Gelmeyişlerin tek kötü kaderiydi yalnızlığımın.
Bir alın yazgısı, kara bir dua gibi...
Tüm hücrelerime sen yazılmıştın yar.
Çoğalıyordun...
Bu çoğalışı durdurmak için yavaş yavaş öldürüyordum kendimi.
Sonra..
Sonrası mı? Aklıma her düşüşünde seninle birlikte yeni hücreler doğurdu bedenim.
Ölüm gecikti, sen çoğaldın, ben varoluşa tutundum... Yine, yeniden seni çizdim vücudumun her karesine...
Yorgunum...
Sokakların ihmale uğramış köşelerine yasladım sırtımı.
Önümden yaralanmış yürekler geçiyor ağır ağır. Gözleri kanlı bakıyor sokak çocuklarının, sokak kan kokuyor, ben içten içe kanıyorum...
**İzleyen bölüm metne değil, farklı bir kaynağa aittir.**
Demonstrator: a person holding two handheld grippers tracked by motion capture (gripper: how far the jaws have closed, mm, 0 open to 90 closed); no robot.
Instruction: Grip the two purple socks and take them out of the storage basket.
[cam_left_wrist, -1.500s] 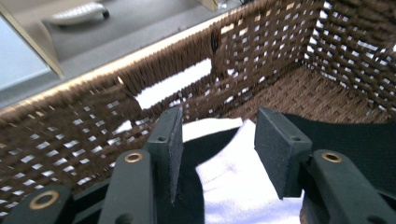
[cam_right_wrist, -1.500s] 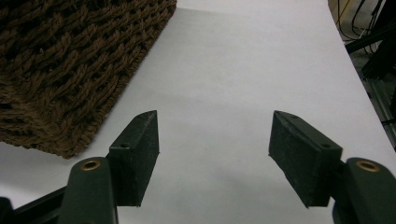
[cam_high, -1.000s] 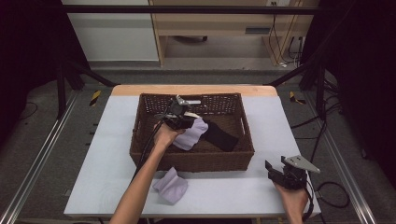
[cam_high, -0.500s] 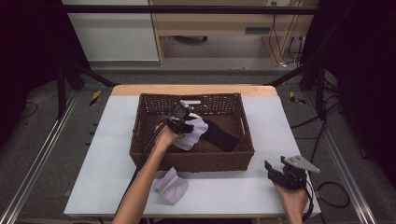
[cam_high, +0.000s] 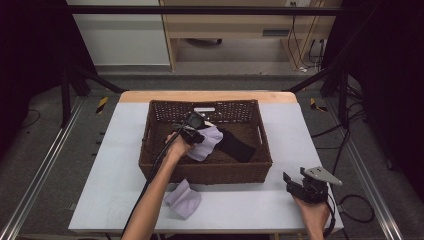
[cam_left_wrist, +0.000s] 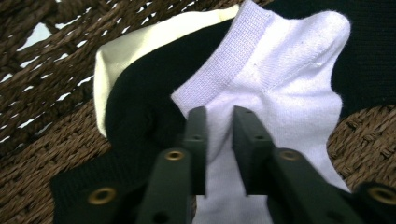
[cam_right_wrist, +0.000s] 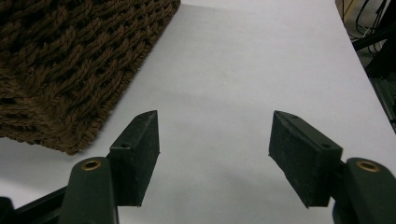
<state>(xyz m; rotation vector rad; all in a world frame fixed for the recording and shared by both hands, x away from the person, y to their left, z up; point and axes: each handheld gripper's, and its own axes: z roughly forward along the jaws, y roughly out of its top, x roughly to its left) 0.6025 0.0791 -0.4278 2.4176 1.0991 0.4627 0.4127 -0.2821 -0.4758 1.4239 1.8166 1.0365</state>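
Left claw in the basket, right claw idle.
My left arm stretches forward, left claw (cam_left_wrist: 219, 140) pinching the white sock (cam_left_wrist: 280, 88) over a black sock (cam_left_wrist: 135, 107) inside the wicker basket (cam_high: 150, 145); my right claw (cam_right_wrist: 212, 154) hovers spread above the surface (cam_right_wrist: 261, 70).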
Viran evlere sakladım ruhumu, beni vareden toprağa gömdüm aşkımı; yeşermesi için baharı bekledim; gelmedi. Seni yeniden yaşamak için bahar oldum...
Yıllardır bu köhne yaşama hapsolmuş gibiyim,
yıllardır bilmediğim suretinin hayalini çiziyorum
Gelmedin..
Gelmeyişlerin gelişlerini anlamsız kıldı. Ne büyük yanılgıymış yıllarca seni beklemek...
Ağlamaklı gülüşler gelip yerleşti dudağımın kenarına.
Bir kahkaha atsam gözlerim boşaltacak yüklerini biliyorum, bir yaş seli seni gözlerimden alıp tekrar tekrar yüreğime taşıyacak...
Sensizliğe giden seferin son neferiyim,yangın yeri çöllere sürgünüm; açlığa, sefalete mahkumum, sana susuzum...
Bir antik kent yalnızlığı benimkisi, bir ortaçağ haraplığı, bir karanlık dönem, bir illet; gelip beynime yerleşmiş.
Sensizliğe oynadığım tek kişilik bir oyun hayatım, sana söylediğim makamsız bir şarkı aşkım, uyaksız şiirimsin sen, parlak ciltli kitaplarım, kalemlerim, kağıtlarım...
Putlaşmış yazgılarını devirip hayatın sana koşuyorum. Ulaşılmazım oluyorsun; sevgim isyana dönüşüyor. Çığlıklarım sardı bu kenti duyuyor musun?